WESTMINSTER, Colo. — One of the most common genetic conditions in the country is cystic fibrosis, affecting about 30,000 people. While treatment has improved for those living with the disease, there is no cure.
David and Brittany Beaver are raising their family in Westminster. They have three daughters, and the youngest is Cora.
“We first heard about cystic fibrosis when we got the call from Cora’s doctor," Brittany said. “I did what any mother should not do. I Googled it.”
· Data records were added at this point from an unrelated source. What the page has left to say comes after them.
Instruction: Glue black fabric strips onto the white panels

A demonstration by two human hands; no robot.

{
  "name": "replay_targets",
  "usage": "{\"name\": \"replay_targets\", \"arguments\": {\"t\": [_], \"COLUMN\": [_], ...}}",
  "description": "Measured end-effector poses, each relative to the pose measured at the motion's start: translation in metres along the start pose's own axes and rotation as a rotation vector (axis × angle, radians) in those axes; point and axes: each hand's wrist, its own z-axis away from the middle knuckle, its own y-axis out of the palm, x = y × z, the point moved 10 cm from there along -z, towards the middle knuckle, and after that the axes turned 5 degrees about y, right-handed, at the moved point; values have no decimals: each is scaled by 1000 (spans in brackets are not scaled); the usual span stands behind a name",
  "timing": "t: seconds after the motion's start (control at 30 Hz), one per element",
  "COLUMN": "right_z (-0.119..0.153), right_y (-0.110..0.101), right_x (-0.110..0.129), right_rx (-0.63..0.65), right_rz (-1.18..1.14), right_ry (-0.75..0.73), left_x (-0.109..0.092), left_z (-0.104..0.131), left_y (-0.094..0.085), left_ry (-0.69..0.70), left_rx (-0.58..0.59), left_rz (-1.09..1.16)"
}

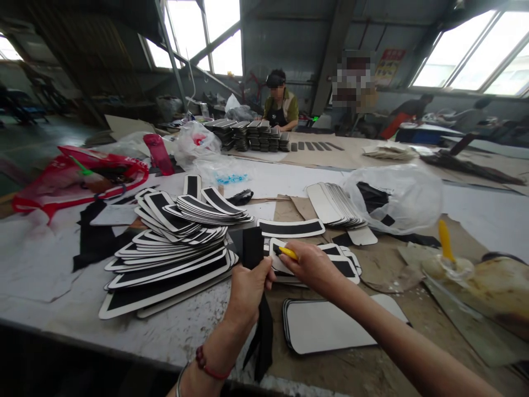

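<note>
My left hand point(249, 289) is closed on black fabric strips point(253, 247), pinched between thumb and fingers; some strip hangs down below it over the table edge. In my right hand point(312, 264) is a yellow-handled tool point(288, 253) with a dark tip, held over a white-bordered panel point(274, 246) with a black middle. Whether the tip touches the panel I cannot tell. More such panels point(345, 268) lie under and beyond the right hand. To the left of my hands, a fanned heap of curved black panels with white borders point(173, 275) covers the table.
Plain off-white panels point(330, 325) lie stacked near the front, others point(330, 204) farther back. At right stand a stained container point(496, 286) and an upright yellow handle point(445, 240). Plastic bags point(397, 193) and a red bag point(45, 184) flank the table. A person point(281, 107) works behind stacked pieces.
</note>
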Motion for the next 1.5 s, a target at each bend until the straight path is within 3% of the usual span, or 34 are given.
{"name": "replay_targets", "arguments": {"t": [0.2,0.53,0.77,0.93,1.1,1.2,1.33,1.4,1.5], "right_z": [4,-1,0,-9,-9,-6,-7,-9,-8], "right_y": [2,11,3,8,8,-3,-41,-53,-63], "right_x": [-2,-37,-24,-14,-16,-22,-36,-40,-43], "right_rx": [24,78,35,134,142,98,-74,-55,78], "right_rz": [17,34,-47,-261,-232,-201,-149,-155,-304], "right_ry": [47,163,92,32,49,88,133,98,50], "left_x": [4,16,18,17,13,10,-4,-17,-39], "left_z": [6,4,2,2,4,3,-1,-5,-12], "left_y": [0,4,6,7,3,4,9,13,19], "left_ry": [-8,-49,-34,-14,12,29,73,116,189], "left_rx": [-37,-38,-23,-1,-27,-31,-13,11,29], "left_rz": [-19,-27,-30,-12,5,15,25,23,46]}}
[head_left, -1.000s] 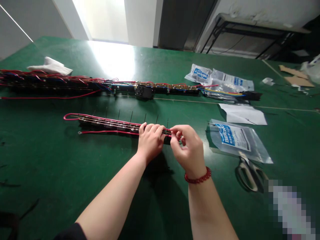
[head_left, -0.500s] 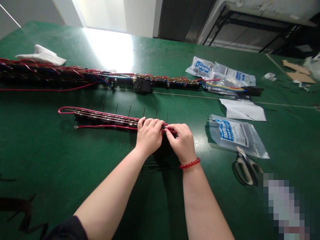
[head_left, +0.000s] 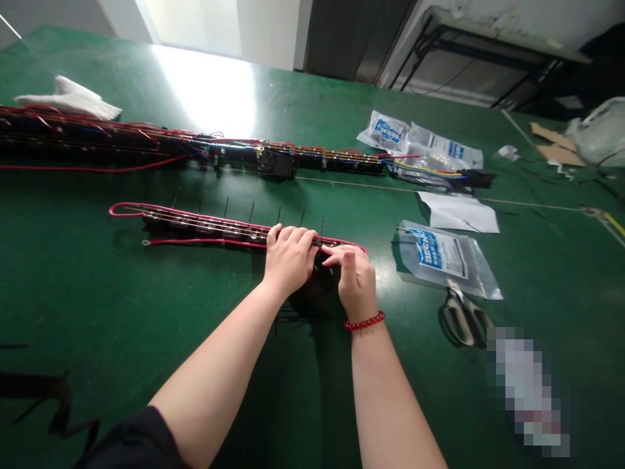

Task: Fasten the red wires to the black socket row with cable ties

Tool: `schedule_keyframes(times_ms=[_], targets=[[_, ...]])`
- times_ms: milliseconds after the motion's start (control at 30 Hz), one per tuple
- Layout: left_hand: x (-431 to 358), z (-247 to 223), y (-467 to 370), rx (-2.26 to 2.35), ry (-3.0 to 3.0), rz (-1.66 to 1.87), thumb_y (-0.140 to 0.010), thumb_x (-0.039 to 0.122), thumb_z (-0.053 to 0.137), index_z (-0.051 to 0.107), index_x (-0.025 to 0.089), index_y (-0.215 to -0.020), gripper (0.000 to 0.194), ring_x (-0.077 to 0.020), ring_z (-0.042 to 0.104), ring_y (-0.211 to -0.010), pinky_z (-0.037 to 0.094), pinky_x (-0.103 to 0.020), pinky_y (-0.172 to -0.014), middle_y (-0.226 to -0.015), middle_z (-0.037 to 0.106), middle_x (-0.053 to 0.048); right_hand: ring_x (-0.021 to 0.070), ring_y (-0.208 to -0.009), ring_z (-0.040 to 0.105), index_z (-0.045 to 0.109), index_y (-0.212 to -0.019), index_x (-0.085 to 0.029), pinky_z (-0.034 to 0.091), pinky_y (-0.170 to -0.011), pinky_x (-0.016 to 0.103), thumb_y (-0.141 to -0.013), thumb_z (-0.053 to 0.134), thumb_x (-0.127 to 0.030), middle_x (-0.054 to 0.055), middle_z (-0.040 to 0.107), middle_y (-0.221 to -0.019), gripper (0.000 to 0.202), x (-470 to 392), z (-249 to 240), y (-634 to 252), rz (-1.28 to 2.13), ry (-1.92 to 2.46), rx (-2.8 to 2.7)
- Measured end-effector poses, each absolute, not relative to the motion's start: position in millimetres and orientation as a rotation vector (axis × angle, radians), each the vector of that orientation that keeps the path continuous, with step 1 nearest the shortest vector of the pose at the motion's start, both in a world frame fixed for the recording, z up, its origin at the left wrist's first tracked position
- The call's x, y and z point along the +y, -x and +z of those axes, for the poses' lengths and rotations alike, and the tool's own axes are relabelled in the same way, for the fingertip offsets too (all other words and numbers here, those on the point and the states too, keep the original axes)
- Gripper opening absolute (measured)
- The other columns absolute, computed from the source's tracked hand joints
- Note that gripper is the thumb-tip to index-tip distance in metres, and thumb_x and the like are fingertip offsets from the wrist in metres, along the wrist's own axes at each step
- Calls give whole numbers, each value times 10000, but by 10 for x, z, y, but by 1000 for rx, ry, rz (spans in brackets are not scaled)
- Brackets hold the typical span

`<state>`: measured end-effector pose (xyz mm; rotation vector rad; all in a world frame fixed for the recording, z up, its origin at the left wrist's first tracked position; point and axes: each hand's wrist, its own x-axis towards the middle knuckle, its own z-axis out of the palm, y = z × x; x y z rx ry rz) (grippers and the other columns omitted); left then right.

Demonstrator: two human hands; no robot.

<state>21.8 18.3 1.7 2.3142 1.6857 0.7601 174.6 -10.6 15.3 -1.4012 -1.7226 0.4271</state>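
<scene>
A left hand (head_left: 289, 257) lies across a wired strip (head_left: 209, 225) at the center of the frame, a right hand (head_left: 360, 283) in a red bead bracelet (head_left: 364, 324) at its right end; scissors (head_left: 467, 319) rest on the green desk (head_left: 146, 326), lower right.

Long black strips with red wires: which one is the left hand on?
The shorter, nearer black strip is under the left hand; the longer black strip, lying beyond, untouched, bears a black box-shaped part.
</scene>
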Motion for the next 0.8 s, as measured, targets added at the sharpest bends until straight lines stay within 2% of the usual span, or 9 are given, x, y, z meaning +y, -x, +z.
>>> schedule_keyframes(times_ms=[133, 267, 400, 533, 667, 800], targets=[[181, 30, -217, 1679, -2316, 762, -1002, 312, 447, 642, 262, -1215, 294, -257, 569, -1199, 236, -488, -1182, -1239, 705, -48, 219, -1099, 675, 780, -836, -239, 482, -1035, 469, -1024, 290, -267, 41, 794, -1078, 526, -207, 62, -1712, 315, 1412, -1725], [177, 33, -220, 1687, -2304, 768, -994, 310, 461, 647, 268, -1209, 287, -258, 573, -1194, 239, -487, -1181, -1229, 708, -48, 206, -1030, 713, 803, -883, -249, 532, -997, 446, -988, 341, -215, 34, 805, -961, 475, -197, 33, -1706, 225, 1372, -1751], [180, 16, -222, 1687, -2305, 770, -992, 318, 466, 650, 271, -1207, 286, -259, 575, -1192, 238, -486, -1182, -1231, 709, -49, 206, -857, 735, 774, -780, -253, 583, -874, 411, -978, 444, -221, 38, 790, -835, 387, -139, 36, -1687, 89, 1372, -1676], [184, 8, -217, 1684, -2307, 772, -999, 328, 452, 646, 271, -1218, 298, -250, 571, -1205, 234, -477, -1190, -1250, 702, -41, 182, -700, 697, 656, -588, -244, 566, -732, 340, -966, 527, -249, 37, 744, -711, 399, -151, 23, -1653, 20, 1438, -1622], [184, 17, -214, 1695, -2306, 746, -994, 325, 462, 644, 277, -1218, 293, -254, 570, -1205, 239, -479, -1187, -1251, 702, -36, 138, -558, 601, 577, -541, -223, 479, -614, 280, -957, 540, -313, 10, 648, -577, 427, -181, 1, -1624, 162, 1569, -1663], [185, 19, -216, 1702, -2303, 742, -1002, 323, 450, 643, 288, -1215, 290, -258, 566, -1214, 244, -481, -1177, -1247, 706, -34, 132, -547, 602, 701, -760, -230, 432, -570, 251, -891, 607, -363, -20, 684, -623, 210, -170, -25, -1585, 423, 1743, -1635]])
Cystic fibrosis is a genetic disease that makes it difficult to breath, digest food, and grow. The signs and symptoms can show up in newborns, meaning early diagnosis is critical.
“She just wasn't gaining weight. And we didn't know why, and that wasn't the case for the older ones," Brittany said. “We realized it was because she couldn't digest her food because of the CF.”
Dr. Stacey Martiniano is a pediatric pulmonologist at Children's Hospital Colorado, who started working with their cystic fibrosis clinic over 10 years ago.
“Historically, cystic fibrosis was a disease that was fatal in childhood," Dr. Martiniano said. “Now, babies that are born with CF — we really expect them to live full lives.”
The advancements in the treatment for cystic fibrosis have led to longer life expectancies.
“We start treatment very early with pancreatic enzymes that help babies digest their food, absorb the nutrients and grow. We also then start treatments to help protect lungs. And then most recently, in just the last few years, we have these really great new disease modifying drugs that really have improved the outlook for children with cystic fibrosis," Dr. Martiniano said.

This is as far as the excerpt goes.